Segment Start: DATA UNDER STUDY
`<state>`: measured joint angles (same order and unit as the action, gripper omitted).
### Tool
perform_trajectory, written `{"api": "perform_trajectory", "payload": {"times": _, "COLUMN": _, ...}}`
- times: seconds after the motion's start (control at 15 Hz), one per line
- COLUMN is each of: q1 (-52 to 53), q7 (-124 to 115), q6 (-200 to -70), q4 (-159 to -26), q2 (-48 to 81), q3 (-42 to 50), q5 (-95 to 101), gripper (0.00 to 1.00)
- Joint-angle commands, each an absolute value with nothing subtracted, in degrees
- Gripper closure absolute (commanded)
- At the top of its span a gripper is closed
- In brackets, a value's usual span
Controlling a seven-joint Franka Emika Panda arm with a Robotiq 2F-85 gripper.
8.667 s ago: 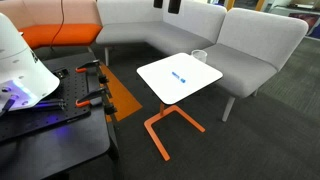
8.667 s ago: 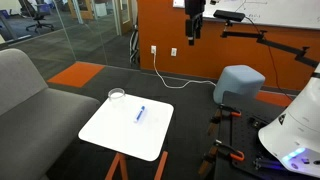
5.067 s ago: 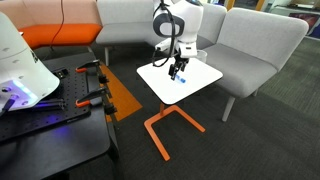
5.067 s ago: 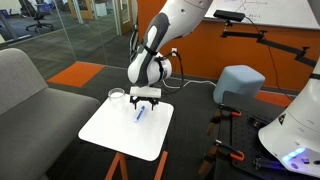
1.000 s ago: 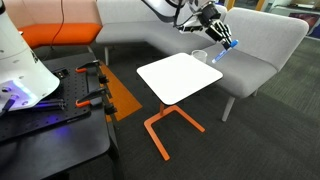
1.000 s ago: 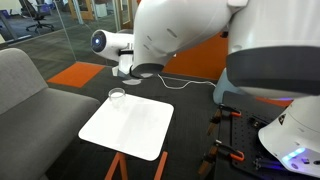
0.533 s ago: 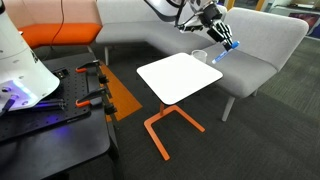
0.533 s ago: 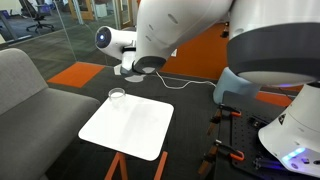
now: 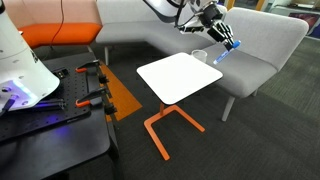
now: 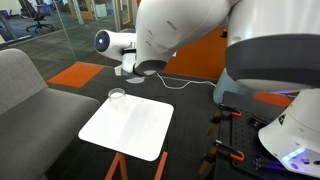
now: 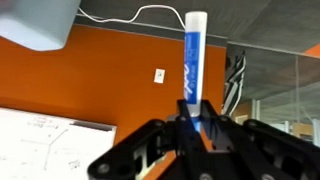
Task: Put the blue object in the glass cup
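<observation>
The blue object (image 9: 231, 43) is a slim blue and white marker. My gripper (image 9: 224, 37) is shut on it, high in the air, above the glass cup (image 9: 199, 56) and a little to its right. The clear cup stands upright on the far corner of the white table (image 9: 178, 76); it also shows as the cup (image 10: 117, 95) at the corner of the tabletop (image 10: 126, 125). In the wrist view the marker (image 11: 193, 55) sticks straight out from between the jaws of the gripper (image 11: 194, 118). The robot's arm (image 10: 180, 35) fills the top of an exterior view, and I cannot make out the marker there.
A grey sofa (image 9: 250, 45) wraps behind the table, which stands on orange legs (image 9: 165, 125). A black bench with clamps (image 9: 70, 100) lies to one side. A grey pouf (image 10: 240, 82) and a white cable (image 10: 185, 84) are on the floor by the orange wall.
The arm has shifted very slightly in the air. The gripper has stayed shut on the blue object near the same spot above the cup.
</observation>
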<state>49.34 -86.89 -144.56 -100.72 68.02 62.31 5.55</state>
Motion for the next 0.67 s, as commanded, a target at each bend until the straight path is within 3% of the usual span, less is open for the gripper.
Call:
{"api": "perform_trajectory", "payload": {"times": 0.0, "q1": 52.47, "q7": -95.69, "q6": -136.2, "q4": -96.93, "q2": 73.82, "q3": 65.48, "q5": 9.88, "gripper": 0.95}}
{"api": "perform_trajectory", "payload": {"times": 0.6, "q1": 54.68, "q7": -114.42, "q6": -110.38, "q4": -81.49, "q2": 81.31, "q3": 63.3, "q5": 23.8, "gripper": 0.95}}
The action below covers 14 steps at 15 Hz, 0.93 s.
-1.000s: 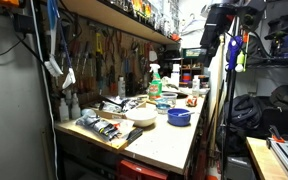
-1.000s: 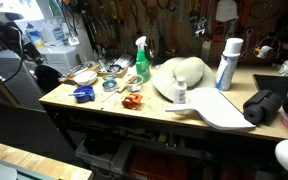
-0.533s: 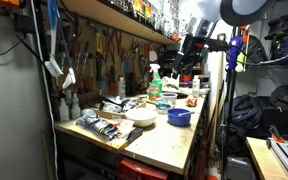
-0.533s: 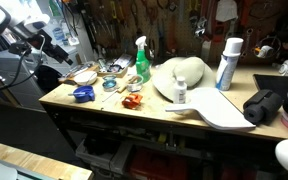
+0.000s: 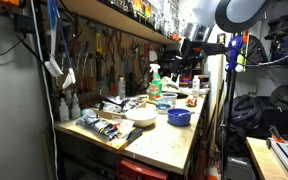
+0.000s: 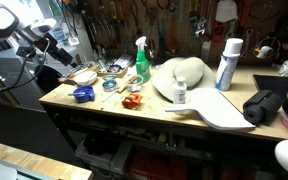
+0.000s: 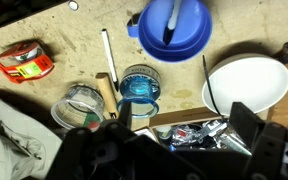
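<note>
My gripper [image 5: 189,52] hangs high above the far end of the cluttered workbench [image 5: 169,145], and it also shows in an exterior view [image 6: 54,42]. In the wrist view its two dark fingers [image 7: 182,112] stand wide apart with nothing between them. Below it lie a blue bowl [image 7: 174,30] with a white-handled tool in it, a white bowl [image 7: 246,85], a blue-tinted jar [image 7: 139,85], a clear jar [image 7: 81,103] and a red packet [image 7: 24,60]. The blue bowl [image 5: 179,117] and white bowl [image 5: 140,117] sit mid-bench.
A green spray bottle [image 6: 142,62] stands mid-bench. A white spray can [image 6: 227,63], a small bottle [image 6: 181,92] and a large white moulded piece [image 6: 184,75] stand nearby. Tools hang on the pegboard wall [image 5: 104,55]. A shelf [image 5: 114,15] overhangs the bench.
The arm has swung in from the side to a place above the bench, then shifted a little further. The things on the bench have not moved.
</note>
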Motion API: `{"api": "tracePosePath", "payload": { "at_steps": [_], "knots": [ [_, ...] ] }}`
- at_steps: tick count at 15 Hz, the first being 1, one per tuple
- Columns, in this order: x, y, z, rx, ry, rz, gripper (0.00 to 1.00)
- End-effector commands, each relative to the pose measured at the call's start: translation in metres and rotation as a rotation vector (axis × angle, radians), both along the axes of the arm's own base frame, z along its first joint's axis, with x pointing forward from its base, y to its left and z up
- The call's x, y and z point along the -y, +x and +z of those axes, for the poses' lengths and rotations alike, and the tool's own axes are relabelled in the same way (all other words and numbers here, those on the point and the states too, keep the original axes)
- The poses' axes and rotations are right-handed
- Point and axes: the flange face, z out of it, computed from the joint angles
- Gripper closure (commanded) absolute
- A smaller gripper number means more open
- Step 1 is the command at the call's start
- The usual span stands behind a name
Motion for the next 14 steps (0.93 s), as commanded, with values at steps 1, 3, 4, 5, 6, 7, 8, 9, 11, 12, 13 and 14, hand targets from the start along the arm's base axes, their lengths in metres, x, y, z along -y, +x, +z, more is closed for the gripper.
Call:
{"api": "tracePosePath", "payload": {
  "at_steps": [1,3,4,5,6,7,8,9,11,12,13,14],
  "knots": [
    [0.003,0.018,-0.016,0.015,-0.025,0.033,0.00],
    [0.008,0.037,-0.031,-0.044,-0.053,0.138,0.00],
    [0.013,0.049,-0.040,-0.077,-0.051,0.184,0.00],
    [0.018,0.055,-0.044,-0.103,-0.062,0.202,0.00],
    [0.024,0.062,-0.045,-0.121,-0.083,0.212,0.00],
    [0.032,0.070,-0.046,-0.146,-0.099,0.198,0.00],
    [0.038,0.078,-0.048,-0.195,-0.081,0.174,0.00],
    [0.042,0.085,-0.051,-0.238,-0.057,0.157,0.00],
    [0.051,0.095,-0.051,-0.328,-0.012,0.124,0.00],
    [0.055,0.098,-0.049,-0.375,0.018,0.113,0.00],
    [0.051,0.086,-0.049,-0.306,-0.026,0.116,0.00],
    [0.054,0.091,-0.047,-0.316,-0.022,0.114,0.00]
  ]
}}
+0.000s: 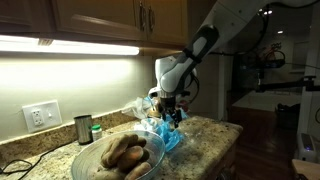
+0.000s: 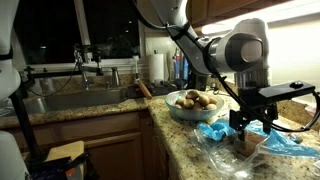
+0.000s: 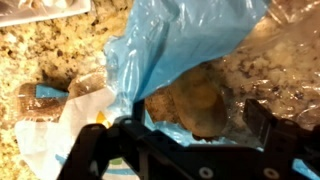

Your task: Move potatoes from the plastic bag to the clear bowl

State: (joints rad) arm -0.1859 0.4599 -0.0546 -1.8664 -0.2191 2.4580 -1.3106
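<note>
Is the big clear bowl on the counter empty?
No, several brown oval potatoes lie inside the wide clear bowl.

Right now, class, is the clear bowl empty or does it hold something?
Not empty: several brown potatoes lie piled inside the clear bowl, as both exterior views show.

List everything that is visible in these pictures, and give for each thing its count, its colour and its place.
brown rough-skinned potatoes: several, brown, piled in the bowl; at least one more shows inside the bag
large clear shallow bowl: one, transparent, on the counter beside the bag
crinkled clear plastic bag with blue parts: one, clear and blue, on the counter under the tool
small metal cup: one, grey, near the wall
speckled granite counter: one, beige-brown
steel sink: one, grey, beyond the bowl
robot arm: one, white-grey, over the bag
tool: one, black, open, above the bag
</note>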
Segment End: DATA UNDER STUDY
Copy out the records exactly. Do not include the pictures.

`<state>`: measured joint angles (same order and unit as the action, gripper omitted).
### Tool
perform_trajectory, written `{"api": "perform_trajectory", "payload": {"times": _, "COLUMN": _, ...}}`
- times: seconds after the motion's start (control at 15 Hz), one per line
- COLUMN is each of: q1 (-52 to 53), q7 (-124 to 115), q6 (-200 to -70), q4 (-159 to -26), q2 (-48 to 81), q3 (-42 to 50), q5 (-95 to 101), gripper (0.00 to 1.00)
- Joint-angle commands, each an absolute value with nothing subtracted, in degrees
- Gripper closure absolute (commanded)
- At the top of its span a gripper is closed
- In brackets, a value's usual span
Controlling a seven-joint Franka Emika Panda arm with a Robotiq 2F-85 gripper.
8.667 s ago: 
8.667 s ago: 
5.067 s ago: 
5.067 s ago: 
1.000 s ago: 
1.000 s ago: 
0.533 s ago: 
0.533 s ago: 
now: 
now: 
now: 
Task: Put the blue object in the glass cup
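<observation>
The blue object (image 9: 231, 43) is a slim blue and white marker. My gripper (image 9: 224, 37) is shut on it, high in the air, above the glass cup (image 9: 199, 56) and a little to its right. The clear cup stands upright on the far corner of the white table (image 9: 178, 76); it also shows as the cup (image 10: 117, 95) at the corner of the tabletop (image 10: 126, 125). In the wrist view the marker (image 11: 193, 55) sticks straight out from between the jaws of the gripper (image 11: 194, 118). The robot's arm (image 10: 180, 35) fills the top of an exterior view, and I cannot make out the marker there.
A grey sofa (image 9: 250, 45) wraps behind the table, which stands on orange legs (image 9: 165, 125). A black bench with clamps (image 9: 70, 100) lies to one side. A grey pouf (image 10: 240, 82) and a white cable (image 10: 185, 84) are on the floor by the orange wall.
The arm has shifted very slightly in the air. The gripper has stayed shut on the blue object near the same spot above the cup.
</observation>
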<state>49.34 -86.89 -144.56 -100.72 68.02 62.31 5.55</state>
Motion for the next 0.67 s, as commanded, a target at each bend until the straight path is within 3% of the usual span, less is open for the gripper.
Call:
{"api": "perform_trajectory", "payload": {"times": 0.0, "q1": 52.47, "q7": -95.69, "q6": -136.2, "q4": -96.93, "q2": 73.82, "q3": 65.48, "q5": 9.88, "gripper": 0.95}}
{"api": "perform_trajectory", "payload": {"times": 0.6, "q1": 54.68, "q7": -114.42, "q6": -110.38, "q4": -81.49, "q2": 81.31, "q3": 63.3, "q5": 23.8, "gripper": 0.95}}
The action below covers 14 steps at 15 Hz, 0.93 s.
-1.000s: 
-1.000s: 
-0.533s: 
-0.533s: 
+0.000s: 
+0.000s: 
+0.000s: 
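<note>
My gripper [image 5: 189,52] hangs high above the far end of the cluttered workbench [image 5: 169,145], and it also shows in an exterior view [image 6: 54,42]. In the wrist view its two dark fingers [image 7: 182,112] stand wide apart with nothing between them. Below it lie a blue bowl [image 7: 174,30] with a white-handled tool in it, a white bowl [image 7: 246,85], a blue-tinted jar [image 7: 139,85], a clear jar [image 7: 81,103] and a red packet [image 7: 24,60]. The blue bowl [image 5: 179,117] and white bowl [image 5: 140,117] sit mid-bench.
A green spray bottle [image 6: 142,62] stands mid-bench. A white spray can [image 6: 227,63], a small bottle [image 6: 181,92] and a large white moulded piece [image 6: 184,75] stand nearby. Tools hang on the pegboard wall [image 5: 104,55]. A shelf [image 5: 114,15] overhangs the bench.
The arm has swung in from the side to a place above the bench, then shifted a little further. The things on the bench have not moved.
</note>
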Motion API: `{"api": "tracePosePath", "payload": { "at_steps": [_], "knots": [ [_, ...] ] }}`
- at_steps: tick count at 15 Hz, the first being 1, one per tuple
- Columns, in this order: x, y, z, rx, ry, rz, gripper (0.00 to 1.00)
- End-effector commands, each relative to the pose measured at the call's start: translation in metres and rotation as a rotation vector (axis × angle, radians), both along the axes of the arm's own base frame, z along its first joint's axis, with x pointing forward from its base, y to its left and z up
- The call's x, y and z point along the -y, +x and +z of those axes, for the poses' lengths and rotations alike, and the tool's own axes are relabelled in the same way (all other words and numbers here, those on the point and the states too, keep the original axes)
- The poses' axes and rotations are right-handed
- Point and axes: the flange face, z out of it, computed from the joint angles
- Gripper closure (commanded) absolute
- A smaller gripper number means more open
- Step 1 is the command at the call's start
- The usual span stands behind a name
Motion for the next 14 steps (0.93 s), as commanded, with values at steps 1, 3, 4, 5, 6, 7, 8, 9, 11, 12, 13 and 14, hand targets from the start along the arm's base axes, their lengths in metres, x, y, z along -y, +x, +z, more is closed for the gripper.
Call:
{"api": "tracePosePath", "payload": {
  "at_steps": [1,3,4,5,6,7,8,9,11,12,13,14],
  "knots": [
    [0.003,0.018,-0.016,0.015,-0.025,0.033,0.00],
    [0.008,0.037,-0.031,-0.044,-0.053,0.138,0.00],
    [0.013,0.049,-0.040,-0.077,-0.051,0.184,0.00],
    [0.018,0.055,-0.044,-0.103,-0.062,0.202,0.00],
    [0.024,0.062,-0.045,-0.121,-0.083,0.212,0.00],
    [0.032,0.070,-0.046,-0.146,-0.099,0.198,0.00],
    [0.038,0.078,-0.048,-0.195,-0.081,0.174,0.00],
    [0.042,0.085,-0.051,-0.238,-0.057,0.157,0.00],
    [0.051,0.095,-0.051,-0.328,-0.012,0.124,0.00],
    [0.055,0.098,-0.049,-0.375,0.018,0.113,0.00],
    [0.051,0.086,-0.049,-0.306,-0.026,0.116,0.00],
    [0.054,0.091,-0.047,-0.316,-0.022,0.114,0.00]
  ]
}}
+0.000s: 
+0.000s: 
+0.000s: 

Your task: Move potatoes from the plastic bag to the clear bowl

State: (joints rad) arm -0.1859 0.4599 -0.0546 -1.8664 -0.2191 2.4580 -1.3106
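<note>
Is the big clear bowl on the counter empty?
No, several brown oval potatoes lie inside the wide clear bowl.

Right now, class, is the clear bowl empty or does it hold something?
Not empty: several brown potatoes lie piled inside the clear bowl, as both exterior views show.

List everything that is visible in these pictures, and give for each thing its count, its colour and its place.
brown rough-skinned potatoes: several, brown, piled in the bowl; at least one more shows inside the bag
large clear shallow bowl: one, transparent, on the counter beside the bag
crinkled clear plastic bag with blue parts: one, clear and blue, on the counter under the tool
small metal cup: one, grey, near the wall
speckled granite counter: one, beige-brown
steel sink: one, grey, beyond the bowl
robot arm: one, white-grey, over the bag
tool: one, black, open, above the bag
</note>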

That finishes the answer to the exercise.